Exercise description: Reproduce the listing below in its entirety. Change nothing.

■ ■ ■

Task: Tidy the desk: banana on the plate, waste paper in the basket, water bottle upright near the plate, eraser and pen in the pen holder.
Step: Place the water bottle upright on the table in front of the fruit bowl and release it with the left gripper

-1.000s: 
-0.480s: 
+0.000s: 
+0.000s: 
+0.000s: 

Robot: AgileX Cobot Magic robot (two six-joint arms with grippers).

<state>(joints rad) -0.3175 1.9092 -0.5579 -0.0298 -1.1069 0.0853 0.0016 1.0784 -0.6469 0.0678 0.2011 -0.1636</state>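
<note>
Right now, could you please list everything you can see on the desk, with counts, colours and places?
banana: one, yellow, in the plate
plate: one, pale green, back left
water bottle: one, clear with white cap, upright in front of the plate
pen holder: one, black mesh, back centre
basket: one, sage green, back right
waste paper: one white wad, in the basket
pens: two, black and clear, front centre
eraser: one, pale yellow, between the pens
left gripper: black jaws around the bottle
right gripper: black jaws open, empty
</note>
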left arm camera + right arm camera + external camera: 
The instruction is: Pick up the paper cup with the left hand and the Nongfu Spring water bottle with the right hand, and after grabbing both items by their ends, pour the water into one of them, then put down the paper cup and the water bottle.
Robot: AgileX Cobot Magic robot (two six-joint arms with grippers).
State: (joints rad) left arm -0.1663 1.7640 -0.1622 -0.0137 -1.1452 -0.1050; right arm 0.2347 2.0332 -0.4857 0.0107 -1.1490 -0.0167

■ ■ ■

Reply:
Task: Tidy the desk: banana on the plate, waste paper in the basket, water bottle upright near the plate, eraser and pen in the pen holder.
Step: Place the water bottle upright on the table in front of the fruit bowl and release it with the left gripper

-1.000s: 
-0.480s: 
+0.000s: 
+0.000s: 
+0.000s: 

Robot: AgileX Cobot Magic robot (two six-joint arms with grippers).

<state>(joints rad) -0.3175 1.9092 -0.5579 -0.0298 -1.1069 0.0853 0.0016 1.0784 -0.6469 0.0678 0.2011 -0.1636</state>
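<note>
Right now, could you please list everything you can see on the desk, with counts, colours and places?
banana: one, yellow, in the plate
plate: one, pale green, back left
water bottle: one, clear with white cap, upright in front of the plate
pen holder: one, black mesh, back centre
basket: one, sage green, back right
waste paper: one white wad, in the basket
pens: two, black and clear, front centre
eraser: one, pale yellow, between the pens
left gripper: black jaws around the bottle
right gripper: black jaws open, empty
</note>
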left arm camera + right arm camera + external camera: 
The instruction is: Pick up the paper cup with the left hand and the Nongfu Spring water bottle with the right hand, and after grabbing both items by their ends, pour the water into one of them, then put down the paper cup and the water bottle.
Robot: AgileX Cobot Magic robot (two six-joint arms with grippers).
State: (joints rad) left arm -0.1663 1.7640 -0.1622 -0.0137 -1.1452 -0.1050; right arm 0.2347 2.0332 -0.4857 0.0107 -1.1490 -0.0167

Nothing else is left to add to this answer.